Task instructions: Beginning with the very first line, please reproduce the entries exactly through the line containing "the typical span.".

Information provided:
******

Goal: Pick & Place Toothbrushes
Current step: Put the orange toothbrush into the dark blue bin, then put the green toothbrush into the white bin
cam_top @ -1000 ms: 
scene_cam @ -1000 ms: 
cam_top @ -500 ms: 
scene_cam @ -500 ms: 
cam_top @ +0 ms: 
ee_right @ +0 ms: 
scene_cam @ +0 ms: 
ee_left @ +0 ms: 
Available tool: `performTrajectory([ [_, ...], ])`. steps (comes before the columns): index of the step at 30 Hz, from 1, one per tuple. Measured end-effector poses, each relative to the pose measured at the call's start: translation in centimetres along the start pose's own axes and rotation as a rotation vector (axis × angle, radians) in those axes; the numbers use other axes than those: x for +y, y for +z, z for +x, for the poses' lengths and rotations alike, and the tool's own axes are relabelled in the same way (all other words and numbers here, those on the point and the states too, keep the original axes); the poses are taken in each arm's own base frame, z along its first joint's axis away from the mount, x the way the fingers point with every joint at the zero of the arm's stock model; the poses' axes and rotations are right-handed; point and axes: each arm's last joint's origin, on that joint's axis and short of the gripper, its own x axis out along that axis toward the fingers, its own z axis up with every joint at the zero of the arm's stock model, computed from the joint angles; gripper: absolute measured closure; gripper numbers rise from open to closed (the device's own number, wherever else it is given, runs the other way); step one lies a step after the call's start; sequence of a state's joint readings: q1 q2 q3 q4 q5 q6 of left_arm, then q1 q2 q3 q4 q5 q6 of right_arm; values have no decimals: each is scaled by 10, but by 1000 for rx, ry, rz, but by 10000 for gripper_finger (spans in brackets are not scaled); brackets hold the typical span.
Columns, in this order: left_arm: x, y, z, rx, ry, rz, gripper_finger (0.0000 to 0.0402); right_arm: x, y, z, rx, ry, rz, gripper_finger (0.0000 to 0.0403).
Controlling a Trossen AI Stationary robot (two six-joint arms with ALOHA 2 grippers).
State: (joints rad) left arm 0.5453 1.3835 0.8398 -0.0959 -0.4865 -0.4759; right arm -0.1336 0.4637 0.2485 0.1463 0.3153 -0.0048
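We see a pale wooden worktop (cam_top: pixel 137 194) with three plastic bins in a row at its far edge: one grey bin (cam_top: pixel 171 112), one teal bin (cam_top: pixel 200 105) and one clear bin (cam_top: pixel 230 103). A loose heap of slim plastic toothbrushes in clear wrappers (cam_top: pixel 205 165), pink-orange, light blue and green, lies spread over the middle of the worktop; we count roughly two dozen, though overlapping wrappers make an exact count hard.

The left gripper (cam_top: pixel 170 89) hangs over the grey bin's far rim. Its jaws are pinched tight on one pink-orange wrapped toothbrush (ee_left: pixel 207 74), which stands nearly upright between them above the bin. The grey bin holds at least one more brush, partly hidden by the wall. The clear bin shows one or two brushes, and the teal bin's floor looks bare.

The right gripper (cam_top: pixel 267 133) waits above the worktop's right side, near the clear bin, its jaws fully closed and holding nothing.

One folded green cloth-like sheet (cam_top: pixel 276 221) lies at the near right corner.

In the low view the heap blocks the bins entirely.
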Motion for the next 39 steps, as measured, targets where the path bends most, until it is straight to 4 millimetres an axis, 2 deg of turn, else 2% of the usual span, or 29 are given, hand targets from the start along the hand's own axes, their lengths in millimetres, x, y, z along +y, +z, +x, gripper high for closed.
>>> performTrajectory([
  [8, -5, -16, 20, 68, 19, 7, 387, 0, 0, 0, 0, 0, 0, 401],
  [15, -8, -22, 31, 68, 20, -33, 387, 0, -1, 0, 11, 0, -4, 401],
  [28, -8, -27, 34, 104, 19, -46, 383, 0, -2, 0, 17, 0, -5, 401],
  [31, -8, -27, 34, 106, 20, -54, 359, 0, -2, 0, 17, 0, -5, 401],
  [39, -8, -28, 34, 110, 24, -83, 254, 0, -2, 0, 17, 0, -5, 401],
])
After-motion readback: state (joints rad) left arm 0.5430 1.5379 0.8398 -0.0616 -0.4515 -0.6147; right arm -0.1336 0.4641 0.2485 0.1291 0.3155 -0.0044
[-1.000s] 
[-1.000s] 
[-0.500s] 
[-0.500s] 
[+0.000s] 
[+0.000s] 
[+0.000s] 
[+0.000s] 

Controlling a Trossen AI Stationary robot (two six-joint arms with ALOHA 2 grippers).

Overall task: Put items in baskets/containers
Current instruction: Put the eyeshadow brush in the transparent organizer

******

Solution for this problem:
Goal: Pick & Place Toothbrushes
Current step: Put the orange toothbrush into the dark blue bin, then put the green toothbrush into the white bin
cam_top @ -1000 ms: 
scene_cam @ -1000 ms: 
cam_top @ -500 ms: 
scene_cam @ -500 ms: 
cam_top @ +0 ms: 
ee_right @ +0 ms: 
scene_cam @ +0 ms: 
ee_left @ +0 ms: 
Available tool: `performTrajectory([ [_, ...], ])`. steps (comes before the columns): index of the step at 30 Hz, from 1, one per tuple. Measured end-effector poses, each relative to the pose measured at the call's start: translation in centimetres along the start pose's own axes and rotation as a rotation vector (axis × angle, radians) in those axes; the numbers use other axes than those: x for +y, y for +z, z for +x, for the poses' lengths and rotations alike, and the tool's own axes are relabelled in the same way (all other words and numbers here, those on the point and the states too, keep the original axes); the poses are taken in each arm's own base frame, z along its first joint's axis away from the mount, x the way the fingers point with every joint at the zero of the arm's stock model; the poses' axes and rotations are right-handed; point and axes: each arm's last joint's origin, on that joint's axis and short of the gripper, its own x axis out along that axis toward the fingers, its own z axis up with every joint at the zero of the arm's stock model, computed from the joint angles; gripper: absolute measured closure; gripper numbers rise from open to closed (the device's own number, wherever else it is given, runs the other way); step one lies a step after the call's start; sequence of a state's joint readings: q1 q2 q3 q4 q5 q6 of left_arm, then q1 q2 q3 q4 q5 q6 of right_arm; values have no decimals: each is scaled by 10, but by 1000 for rx, ry, rz, but by 10000 for gripper_finger (spans in brackets are not scaled); brackets hold the typical span.

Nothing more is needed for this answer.